According to James K. McKee, in the USA, the concept of racism gained currency when sociologists and sociopsychologists working in the field of race relations began differentiating racial prejudice from racial discrimination, claiming that the latter could be tackled without the former being addressed. When the sociologist Robert Merton formalised this distinction in the 1940s, racial discrimination began to be criminalised and anti-discriminatory practices adopted in the country. Starting from then, the term racism has been interchangeably used with racial prejudice, racial discrimination and, more recently, unconscious biases. In McKee’s genealogy, racism has also been mixed with the socio-psychological concept of ethnocentrism, i.e., the ‘tendency to judge other groups by the standards of one’s own group, culture or society’ (Mckee, 1993). The conflation of racism with racial prejudice and discrimination on the one hand, and ethnocentrism on the other hand, appears to be tenable insofar social scientists observe individual manifestations outside history. However, when the history and philosophical underpinnings of the modern European state, as well as the structures through which it produces knowledge are considered, racism can be neither understood to be the same as racial prejudice and discrimination nor confused with ethnocentrism. This is the case in that, they are laws, institutions, and a wide variety of socially sanctioned conventions that as much enshrine as enact racially exclusionary beliefs and practices.

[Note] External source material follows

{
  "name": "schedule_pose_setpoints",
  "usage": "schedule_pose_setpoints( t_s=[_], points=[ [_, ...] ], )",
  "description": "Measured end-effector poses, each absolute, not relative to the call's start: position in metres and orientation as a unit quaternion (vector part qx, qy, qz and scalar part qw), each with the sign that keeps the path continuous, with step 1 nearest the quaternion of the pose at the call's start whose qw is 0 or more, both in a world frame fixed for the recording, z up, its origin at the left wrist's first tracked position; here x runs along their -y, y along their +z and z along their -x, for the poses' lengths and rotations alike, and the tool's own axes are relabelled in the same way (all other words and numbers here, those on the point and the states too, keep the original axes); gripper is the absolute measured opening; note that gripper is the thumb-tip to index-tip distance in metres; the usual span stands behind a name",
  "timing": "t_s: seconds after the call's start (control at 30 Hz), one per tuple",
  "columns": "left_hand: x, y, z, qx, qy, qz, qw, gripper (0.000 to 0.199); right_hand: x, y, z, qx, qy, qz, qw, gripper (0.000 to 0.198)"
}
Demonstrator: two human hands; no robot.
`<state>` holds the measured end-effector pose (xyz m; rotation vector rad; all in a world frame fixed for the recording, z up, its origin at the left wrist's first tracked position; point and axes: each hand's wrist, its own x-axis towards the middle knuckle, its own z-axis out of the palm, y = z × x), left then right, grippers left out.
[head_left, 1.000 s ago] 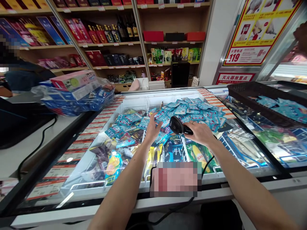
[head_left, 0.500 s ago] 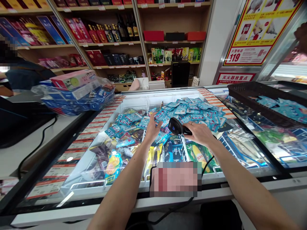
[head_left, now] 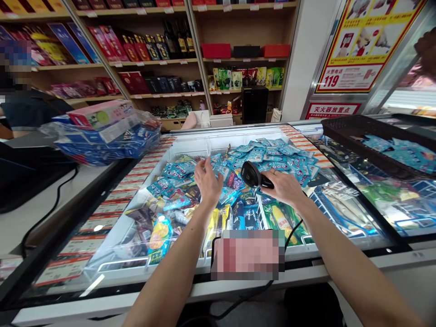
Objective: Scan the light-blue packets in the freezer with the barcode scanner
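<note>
My right hand (head_left: 283, 187) is wrapped round the handle of a black barcode scanner (head_left: 250, 174), whose head points left over the freezer's glass top. My left hand (head_left: 208, 182) hovers over the glass with its fingers apart and slightly bent, and I see nothing held in it. Just beyond its fingertips lie small blue packets (head_left: 215, 160). A large heap of the same blue packets (head_left: 272, 154) spreads behind the scanner, and a smaller group of packets (head_left: 177, 171) lies to the left. A phone (head_left: 248, 254) with a blurred screen rests at the front edge.
Beneath the glass, wire baskets (head_left: 261, 211) hold colourful frozen goods. A dark brown basket (head_left: 361, 147) with more blue packets stands right. Plastic-wrapped boxes (head_left: 105, 136) sit left, near a person's sleeve (head_left: 32, 106). The scanner's cable (head_left: 294, 234) runs past the phone. Stocked shelves (head_left: 156, 61) stand behind.
My left hand has moved left, away from the scanner and the big heap, towards the smaller group of packets. My right hand holds the scanner in nearly the same place.
</note>
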<state>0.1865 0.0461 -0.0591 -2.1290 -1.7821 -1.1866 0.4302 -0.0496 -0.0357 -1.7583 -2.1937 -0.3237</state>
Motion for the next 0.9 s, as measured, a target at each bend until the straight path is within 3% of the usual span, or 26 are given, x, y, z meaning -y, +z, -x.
schedule_pose_setpoints(
  t_s=[0.1,0.27,0.53,0.9],
  points=[
    [-0.039,-0.053,-0.184,0.563,-0.356,0.738,0.104,0.046,0.049,-0.036,-0.431,0.761,-0.112,0.618,0.16,0.041],
    [-0.042,-0.06,-0.184,0.489,-0.267,0.827,0.082,0.029,0.048,-0.037,-0.432,0.759,-0.108,0.62,0.17,0.042],
    [-0.053,-0.069,-0.171,0.574,-0.277,0.764,0.1,0.034,0.047,-0.038,-0.439,0.743,-0.114,0.62,0.224,0.051],
    [-0.068,-0.073,-0.151,0.619,-0.282,0.724,0.108,0.036,0.045,-0.033,-0.452,0.726,-0.125,0.637,0.225,0.043]
  ],
)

To counter this misunderstanding of racism critical race studies scholars such as David Theo Goldenberg and Patrick Wolfe have understood racism as the institutionalised legacy of imperialism and colonialism and related nation states’ mandate to ‘define who may be excluded and to confine the terms of social inclusion and cohesion’ (Goldenberg, 2001). Goldenberg has also defined racism as a culture, one which total sum of ‘ideas, attitudes and dispositions, norms and rules, linguistic, literary, and artistic expressions, architectural norms and media representations, practices and institutions’ iteratively enforces, naturalizes, and reproduces unequal social relations and the differential distribution of recognition, rights, and resources. These definitions best highlight the institutional nature of racism besides the entanglement between nationalism, nativism, and rightwing populism.

Related References

Goldenberg, David Theo. 2001. The Racial State. Malden: Wiley-Blackwell.

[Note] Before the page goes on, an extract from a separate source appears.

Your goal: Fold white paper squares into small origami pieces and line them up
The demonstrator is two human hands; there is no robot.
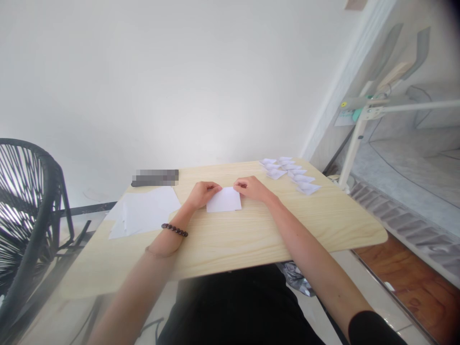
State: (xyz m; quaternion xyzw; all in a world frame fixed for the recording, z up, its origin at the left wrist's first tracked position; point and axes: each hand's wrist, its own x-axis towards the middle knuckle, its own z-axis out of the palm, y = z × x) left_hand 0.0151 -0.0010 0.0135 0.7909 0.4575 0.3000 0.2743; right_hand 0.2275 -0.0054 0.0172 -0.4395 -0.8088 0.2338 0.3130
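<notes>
A small folded sheet of white paper (pixel 223 201) lies near the middle of the light wooden table (pixel 230 244). At its far left corner, my left hand (pixel 204 192) pinches the edge between thumb and fingers. My right hand (pixel 253 188) grips the far right corner in the same way, fingers curled. Dark beads circle my left wrist. Several folded white paper pieces (pixel 305 187) stand in rows at the table's far right, beyond my right hand. To the left of my left hand rests a loose stack of flat white sheets (pixel 149 211).
A dark, partly blurred-out object (pixel 155 178) lies at the table's back left, by the white wall (pixel 201 86). On the left stands a black woven chair (pixel 32 211). A white metal frame (pixel 355 143) rises beyond the table's right side.
</notes>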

Lentin, Alana. 2008. “Europe and the Silence about Race.” European Journal of Social Theory 11 (4): 487–503. https://doi.org/10.1177/1368431008097008.

2020. Why Race Still Matters. Polity.

Mckee, James B. 1993. Sociology and the Race Problem: The Failure of a Perspective. Champaign: University of Illinois Press.

Meghji, Ali. 2022. The Racialized Social System: Critical Race Theory as Social Theory. Polity.

Wolfe, Patrick. 2016. Traces of History: Elementary Structures of Race. New York: Verso Books.